En general, el relato presenta un ritmo ágil y un lenguaje espontáneo que solo puede darse en la intimidad del género epistolar al que recurre Sere para dejar ver la realidad que la rodea y construirla para su amiga. De esta forma, la hibridez de la obra (novela policial/ novela epistolar) se conjuga con la ficcionalización de la realidad venezolana enclavada en el chavismo y deja claro la urgencia en hallar respuestas ante lo que Sere llama “el limbo de la supervivencia” en la que estamos atrapados. Bien puede leerse esta obra desde la óptica de Josefina Ludmer cuando señala que hay obras que transgreden la literatura y la ficción al reformular la categoría de lo real.

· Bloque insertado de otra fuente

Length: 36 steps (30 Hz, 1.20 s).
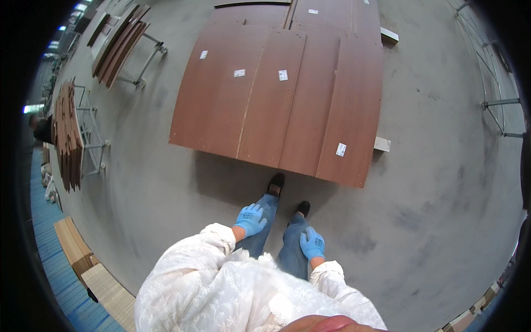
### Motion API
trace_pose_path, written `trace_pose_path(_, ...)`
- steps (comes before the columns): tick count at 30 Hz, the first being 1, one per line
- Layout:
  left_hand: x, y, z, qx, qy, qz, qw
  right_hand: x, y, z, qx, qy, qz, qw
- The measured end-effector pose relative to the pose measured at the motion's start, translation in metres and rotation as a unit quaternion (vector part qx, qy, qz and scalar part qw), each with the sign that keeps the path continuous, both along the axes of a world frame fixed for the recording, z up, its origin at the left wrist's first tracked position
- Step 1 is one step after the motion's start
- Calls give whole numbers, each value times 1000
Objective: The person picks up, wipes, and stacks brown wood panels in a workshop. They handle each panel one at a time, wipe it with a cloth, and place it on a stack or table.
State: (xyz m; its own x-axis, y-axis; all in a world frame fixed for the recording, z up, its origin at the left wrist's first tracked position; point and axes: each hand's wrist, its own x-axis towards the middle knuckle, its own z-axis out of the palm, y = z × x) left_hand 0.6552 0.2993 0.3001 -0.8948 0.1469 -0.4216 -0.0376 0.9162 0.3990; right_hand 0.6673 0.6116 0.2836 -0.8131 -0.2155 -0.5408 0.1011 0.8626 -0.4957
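My left hand (pixel 250 219), in a blue work glove, hangs in front of my left thigh with its fingers loosely stretched and nothing in it. Beside my right thigh is my right hand (pixel 312 243), gloved the same way, its fingers extended and holding nothing. Both hands are apart from the boards. Ahead of my feet lies a stack of reddish-brown wooden panels (pixel 221 105), several laid side by side and overlapping. Small white labels, such as one label (pixel 341 150) near the right front corner, are stuck on them.
Pale support blocks (pixel 382 144) jut out under the stack's right side. To the left, metal racks (pixel 94 145) carry upright brown boards (pixel 67 138), with a person in dark clothing behind. Light wooden planks (pixel 74 243) lie lower left. A metal frame (pixel 500 102) stands at far right.
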Motion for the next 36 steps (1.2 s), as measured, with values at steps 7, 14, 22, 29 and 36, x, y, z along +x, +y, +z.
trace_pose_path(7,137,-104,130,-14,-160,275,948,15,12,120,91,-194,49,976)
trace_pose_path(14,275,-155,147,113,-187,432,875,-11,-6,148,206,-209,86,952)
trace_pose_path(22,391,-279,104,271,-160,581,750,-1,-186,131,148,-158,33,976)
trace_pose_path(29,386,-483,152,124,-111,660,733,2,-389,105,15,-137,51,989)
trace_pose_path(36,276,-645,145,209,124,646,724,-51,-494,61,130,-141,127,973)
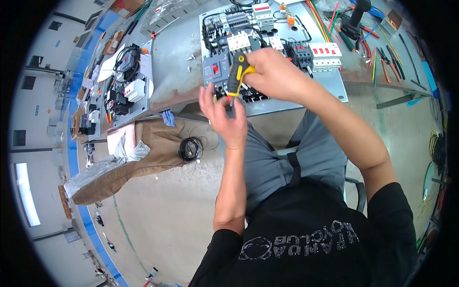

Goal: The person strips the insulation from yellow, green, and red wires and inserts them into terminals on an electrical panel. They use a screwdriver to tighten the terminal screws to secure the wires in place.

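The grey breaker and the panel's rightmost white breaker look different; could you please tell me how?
The grey breaker shows one red switch; the white breaker shows a row of them. On the panel, the grey breaker sits at left, the white breaker at right. Both have red switches.

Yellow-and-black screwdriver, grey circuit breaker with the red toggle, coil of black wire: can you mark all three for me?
Yellow-and-black screwdriver (pixel 236 76): head view, on the handle.
Grey circuit breaker (pixel 215 69): head view, on its red toggle.
Coil of black wire (pixel 183 150): head view, on its left-hand strands.
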A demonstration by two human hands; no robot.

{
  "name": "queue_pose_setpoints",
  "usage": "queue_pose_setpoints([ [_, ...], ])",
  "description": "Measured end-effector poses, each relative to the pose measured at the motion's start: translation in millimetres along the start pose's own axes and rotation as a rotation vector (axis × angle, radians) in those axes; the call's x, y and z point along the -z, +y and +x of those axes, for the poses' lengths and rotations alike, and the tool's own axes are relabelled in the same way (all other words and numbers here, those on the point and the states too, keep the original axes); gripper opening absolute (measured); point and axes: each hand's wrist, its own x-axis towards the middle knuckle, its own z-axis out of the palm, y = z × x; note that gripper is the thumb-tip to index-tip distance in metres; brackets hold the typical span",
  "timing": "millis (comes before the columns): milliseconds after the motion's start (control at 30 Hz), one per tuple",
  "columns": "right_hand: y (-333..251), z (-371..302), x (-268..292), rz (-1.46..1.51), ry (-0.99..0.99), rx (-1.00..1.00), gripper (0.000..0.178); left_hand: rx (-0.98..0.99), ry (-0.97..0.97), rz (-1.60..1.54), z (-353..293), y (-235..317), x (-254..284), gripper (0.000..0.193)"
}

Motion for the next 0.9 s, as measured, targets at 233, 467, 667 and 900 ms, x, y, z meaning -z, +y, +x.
queue_pose_setpoints([
  [233, -19.9, 12.3, 25.4, 0.153, -0.114, 0.096, 0.040, 0.412, -0.106, -0.705, 45.8, 5.8, 24.3, 0.013],
  [467, -30.5, 37.0, 28.1, 0.088, -0.058, -0.089, 0.029, 0.618, -0.150, -0.997, 59.6, -9.3, 20.0, 0.023],
  [667, -59.3, 44.0, 41.4, -0.127, -0.226, -0.051, 0.031, 0.624, -0.088, -1.283, 61.0, -15.3, 8.3, 0.026],
  [900, -41.8, 56.7, 26.8, -0.200, -0.169, 0.097, 0.024, 0.622, -0.137, -1.341, 61.5, -20.8, 10.2, 0.034],
])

Muerte en el Guaire no es realidad pero tampoco es ficción “pura”, lo que nos recrea es la existencia dentro de un espacio que se ha hecho ajeno y en consecuencia, la identidad, como narración -como dice Gina Saraceni- se ha fracturado, se ha manchado por esa ciudadanía del miedo que todos los caraqueños ostentamos: habitar la ciudad pasa por la sospecha de no saber a qué nos enfrentamos o en qué estamos inmersos más allá de existir bajo una maquinaria de poder que ha fragmentado lo normal para legalizar un continuo estado de excepción. Por eso, leer hoy este texto obliga a juntar los pedazos perdidos de los que pertenecemos a este polvorín y marcar el itinerario de una tendencia literaria ávida en cuestionarnos y cartografiar nuestro presente.